Solution: Suck it up buttercup, there is no time for dilly dallying… its COLD!

(The good and the bad about that was I never saw 9th again, the positive was that I didn’t end up hypothermic as I have in the past.  The stream from the beginning of the race had now turned into an ice cold river up past my ankles and there was no way around it.)

Finish happy, wet and shivering- top 10 ain’t bad.

Problem post race: Ugh, more contents of your stomach coming up.
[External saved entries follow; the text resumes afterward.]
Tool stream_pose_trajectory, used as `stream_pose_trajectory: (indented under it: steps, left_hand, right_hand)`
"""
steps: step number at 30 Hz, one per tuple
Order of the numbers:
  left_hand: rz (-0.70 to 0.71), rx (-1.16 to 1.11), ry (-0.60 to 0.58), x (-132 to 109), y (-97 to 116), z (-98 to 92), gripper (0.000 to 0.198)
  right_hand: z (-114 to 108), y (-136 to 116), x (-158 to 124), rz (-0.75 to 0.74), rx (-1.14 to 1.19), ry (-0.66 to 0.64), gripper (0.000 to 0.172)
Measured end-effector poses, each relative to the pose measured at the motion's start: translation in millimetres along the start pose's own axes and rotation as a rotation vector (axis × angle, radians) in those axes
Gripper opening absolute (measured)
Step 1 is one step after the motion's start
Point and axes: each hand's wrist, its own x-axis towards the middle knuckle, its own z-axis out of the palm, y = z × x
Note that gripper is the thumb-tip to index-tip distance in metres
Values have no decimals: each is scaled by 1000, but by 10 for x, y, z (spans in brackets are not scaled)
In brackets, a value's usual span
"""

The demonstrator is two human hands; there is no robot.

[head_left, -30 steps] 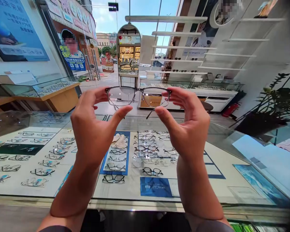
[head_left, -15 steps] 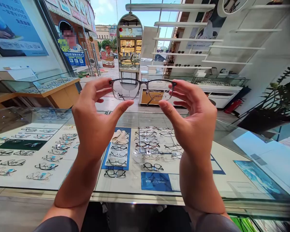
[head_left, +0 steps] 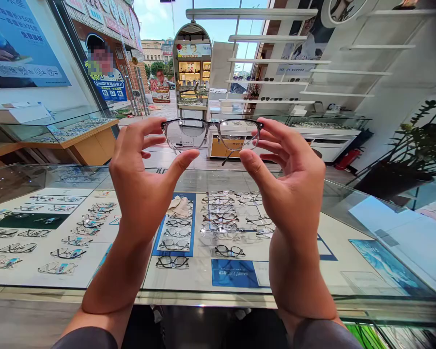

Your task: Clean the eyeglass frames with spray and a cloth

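Note:
A pair of eyeglasses (head_left: 213,124) with a dark upper rim and clear lenses is held up in the middle of the view, above the glass counter. My left hand (head_left: 145,169) grips its left end, fingers at the outer corner and thumb below the lens. At the opposite end, my right hand (head_left: 287,169) holds the other corner in the same way. One dark temple tip hangs beneath the right lens. Below my hands, several eyeglass frames (head_left: 220,218) lie in rows inside the display case. A beige cloth (head_left: 179,207) rests on a blue-edged tray (head_left: 194,223) between my forearms.
The glass counter (head_left: 207,293) spans the front, with more frames at left and a blue card (head_left: 234,273) near its edge. Beyond it stand an arched mirror (head_left: 192,29), white shelves (head_left: 279,61), a potted plant (head_left: 392,182) and a fire extinguisher (head_left: 349,159).
The eyeglasses have shifted very slightly left, still held at both ends. The background has also moved slightly left in view. Both hands keep nearly the same pose.

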Motion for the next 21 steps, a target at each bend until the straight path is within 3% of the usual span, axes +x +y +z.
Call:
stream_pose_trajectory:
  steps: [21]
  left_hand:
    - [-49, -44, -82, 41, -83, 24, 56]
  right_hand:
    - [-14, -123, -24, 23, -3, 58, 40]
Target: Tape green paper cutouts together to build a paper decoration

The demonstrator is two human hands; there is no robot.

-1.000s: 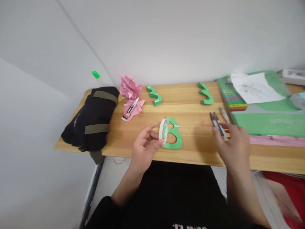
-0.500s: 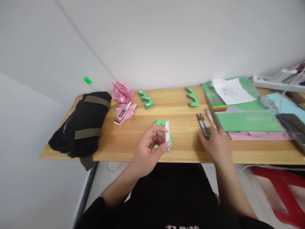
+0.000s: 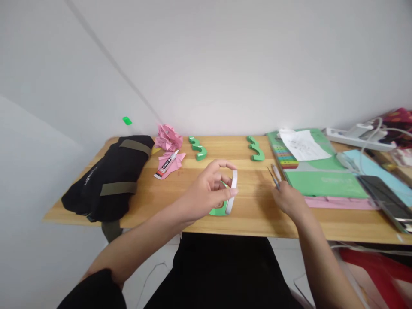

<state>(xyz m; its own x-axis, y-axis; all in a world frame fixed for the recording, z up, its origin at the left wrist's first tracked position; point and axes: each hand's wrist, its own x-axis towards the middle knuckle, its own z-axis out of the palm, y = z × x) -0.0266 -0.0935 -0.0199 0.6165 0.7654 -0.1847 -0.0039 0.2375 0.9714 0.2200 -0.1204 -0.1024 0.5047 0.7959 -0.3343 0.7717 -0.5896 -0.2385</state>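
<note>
My left hand (image 3: 210, 191) pinches a narrow white strip (image 3: 232, 195) between thumb and fingertips, standing upright and slightly bowed. Below it, partly hidden by the hand, a flat green cutout (image 3: 219, 211) rests on the wooden table. My right hand (image 3: 288, 198) is closed around the handles of small thread snips (image 3: 273, 176), their blades pointing away from me. Beside the snips lies a white pen (image 3: 276, 171). Two wavy green pieces, a left one (image 3: 198, 150) and a right one (image 3: 255, 149), sit farther back.
On the left lie a black bag (image 3: 111, 176), crumpled pink paper (image 3: 168, 138) and a glue tube (image 3: 166, 165). To the right are a green folder (image 3: 328, 184), a written sheet (image 3: 304, 145), a phone (image 3: 384, 199) and a power strip (image 3: 350, 139). A wall stands behind the table.
My right hand has taken hold of the snips and turned them; their blades now appear closer together. My left hand keeps the white strip, now tilted more. The camera view has shifted.
</note>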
Solution: if you are crew, pull over and finish your pizza while you hope your runner doesn’t fall out into the rain.  If you are the runner, wake up at 3am STARVING, microwave your salmon that the mini fridge froze, make the room smell like fish. Pass back out with happier belly and confused crew.No automatic alt text available.

 

SO there you have it. My very first Golden Ticket race. Though this race didn’t end as I had hoped, I still feel pretty good about finishing top ten with all the thinking on my feet I had to do.  Though I have been ultra running for several years I really only run 2ish races a year so each race is still a learning experience for me.

Thanks so much for the support from my sponsors Carson Footwear and Orange Mud! Thanks Coach Meghan for pushing me and for helping me be this prepared.

Thanks to Jamil Cory, Aravaipa Running and all the volunteers that stuck it out to help us commit crazy running acts in the rainy desert.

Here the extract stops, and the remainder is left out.